Cumming School of Medicine, Department of Pathology & Laboratory Medicine, the University of Calgary, AB, Canada; Cumming School of Medicine, Department of Microbiology, Immunology, and Infectious Diseases, the University of Calgary, Canada; Calvin, Phoebe & Joan Snyder Institute for Chronic Diseases, the University of Calgary, Calgary, AB, Canada.
Alberta Precision Laboratories, Diagnostic & Scientific Centre, Calgary, AB, Canada; Hematology Translational Lab, University of Calgary, Calgary, AB, Canada; Arnie Charbonneau Cancer Institute, the University of Calgary, Calgary, AB, Canada.
J Clin Virol. 2021 Dec;145:105025. doi: 10.1016/j.jcv.2021.105025. Epub 2021 Nov 3.
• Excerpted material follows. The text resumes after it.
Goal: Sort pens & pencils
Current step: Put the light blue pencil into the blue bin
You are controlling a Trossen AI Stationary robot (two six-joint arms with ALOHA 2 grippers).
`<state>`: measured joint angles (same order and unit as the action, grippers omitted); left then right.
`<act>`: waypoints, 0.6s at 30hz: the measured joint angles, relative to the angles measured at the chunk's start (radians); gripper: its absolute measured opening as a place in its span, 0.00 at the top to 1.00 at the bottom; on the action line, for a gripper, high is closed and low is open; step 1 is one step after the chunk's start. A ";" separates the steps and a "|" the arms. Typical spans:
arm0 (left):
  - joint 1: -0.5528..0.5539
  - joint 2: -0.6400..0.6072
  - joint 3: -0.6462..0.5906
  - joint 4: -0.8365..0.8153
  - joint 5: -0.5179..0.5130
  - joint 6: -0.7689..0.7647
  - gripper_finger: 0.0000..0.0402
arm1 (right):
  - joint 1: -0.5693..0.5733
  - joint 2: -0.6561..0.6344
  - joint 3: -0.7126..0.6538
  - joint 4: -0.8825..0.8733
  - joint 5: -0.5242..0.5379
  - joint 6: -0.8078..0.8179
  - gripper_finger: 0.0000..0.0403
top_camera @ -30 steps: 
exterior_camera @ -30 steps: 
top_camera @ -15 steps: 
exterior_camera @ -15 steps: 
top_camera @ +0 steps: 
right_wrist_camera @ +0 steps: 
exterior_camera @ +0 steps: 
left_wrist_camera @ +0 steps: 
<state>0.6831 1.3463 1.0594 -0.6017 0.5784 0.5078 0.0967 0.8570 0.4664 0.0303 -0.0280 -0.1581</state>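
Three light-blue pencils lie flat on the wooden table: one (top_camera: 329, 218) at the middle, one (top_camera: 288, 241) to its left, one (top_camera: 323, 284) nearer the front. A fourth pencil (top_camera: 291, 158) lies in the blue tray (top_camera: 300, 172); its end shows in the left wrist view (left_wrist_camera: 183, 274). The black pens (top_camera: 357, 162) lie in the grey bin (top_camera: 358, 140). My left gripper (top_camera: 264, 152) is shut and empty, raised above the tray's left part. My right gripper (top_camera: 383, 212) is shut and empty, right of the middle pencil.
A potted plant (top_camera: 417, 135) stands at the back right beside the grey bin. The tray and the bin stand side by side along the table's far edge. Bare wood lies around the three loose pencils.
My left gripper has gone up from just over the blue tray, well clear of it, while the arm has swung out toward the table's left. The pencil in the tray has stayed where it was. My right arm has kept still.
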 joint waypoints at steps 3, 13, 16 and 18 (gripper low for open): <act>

An unbiased metagenomics approach to virus identification can be essential in the initial phase of a pandemic. Better molecular surveillance strategies are needed for the detection of SARS-CoV-2 variants of concern and potential co-pathogens triggering respiratory symptoms. Here, a metagenomics workflow was developed to identify the metagenome diversity by SARS-CoV-2 diagnosis (n = 65; n = 60), symptomatology status (n = 71; n = 54) and anatomical swabbing site (n = 96; n = 29) in 125 individuals. Furthermore, the workflow was able to identify putative respiratory co-pathogens, and the SARS-CoV-2 lineage across 29 samples. The diversity analysis showed a significant shift in the DNA-metagenome by symptomatology status and anatomical swabbing site. Additionally, metagenomic diversity differed between SARS-CoV-2 infected and uninfected asymptomatic individuals. While 31 co-pathogens were identified in SARS-CoV-2 infected patients, no significant increase in pathogen or associated reads were noted when compared to SARS-CoV-2 negative patients. The Alpha SARS-CoV-2 VOC and 2 variants of interest (Zeta) were successfully identified for the first time using a clinical metagenomics approach. The metagenomics pipeline showed a sensitivity of 86% and a specificity of 72% for the detection of SARS-CoV-2. Clinical metagenomics can be employed to identify SARS-CoV-2 variants and respiratory co-pathogens potentially contributing to COVID-19 symptoms. The overall diversity analysis suggests a complex set of microorganisms with different genomic abundance profiles in SARS-CoV-2 infected patients compared to healthy controls. More studies are needed to correlate severity of COVID-19 disease in relation to potential disbyosis in the upper respiratory tract. A metagenomics approach is particularly useful when novel pandemic pathogens emerge.
一种无偏倚的宏基因组学方法对于病毒的识别至关重要,特别是在大流行的初始阶段。需要更好的分子监测策略来检测引起呼吸道症状的 SARS-CoV-2 变体和潜在共病原体。在这里,开发了一种宏基因组学工作流程,以通过 SARS-CoV-2 诊断(n=65;n=60)、症状状态(n=71;n=54)和解剖拭子部位(n=96;n=29)来识别宏基因组多样性。此外,该工作流程能够识别出可能的呼吸道共病原体以及 29 个样本中的 SARS-CoV-2 谱系。多样性分析表明,症状状态和解剖拭子部位的 DNA 宏基因组发生了显著变化。此外,SARS-CoV-2 感染的无症状个体与未感染的无症状个体之间的宏基因组多样性也存在差异。虽然在 SARS-CoV-2 感染患者中鉴定出 31 种共病原体,但与 SARS-CoV-2 阴性患者相比,未观察到病原体或相关读取数的显著增加。使用临床宏基因组学方法首次成功鉴定出 Alpha SARS-CoV-2 VOC 和 2 种感兴趣的变体(Zeta)。宏基因组学管道对 SARS-CoV-2 的检测灵敏度为 86%,特异性为 72%。临床宏基因组学可用于识别可能导致 COVID-19 症状的 SARS-CoV-2 变体和呼吸道共病原体。总体多样性分析表明,与健康对照组相比,SARS-CoV-2 感染患者存在一组复杂的微生物,其基因组丰度谱不同。需要进一步的研究来关联 COVID-19 疾病的严重程度与上呼吸道潜在的生态失调。当出现新的大流行病原体时,宏基因组学方法特别有用。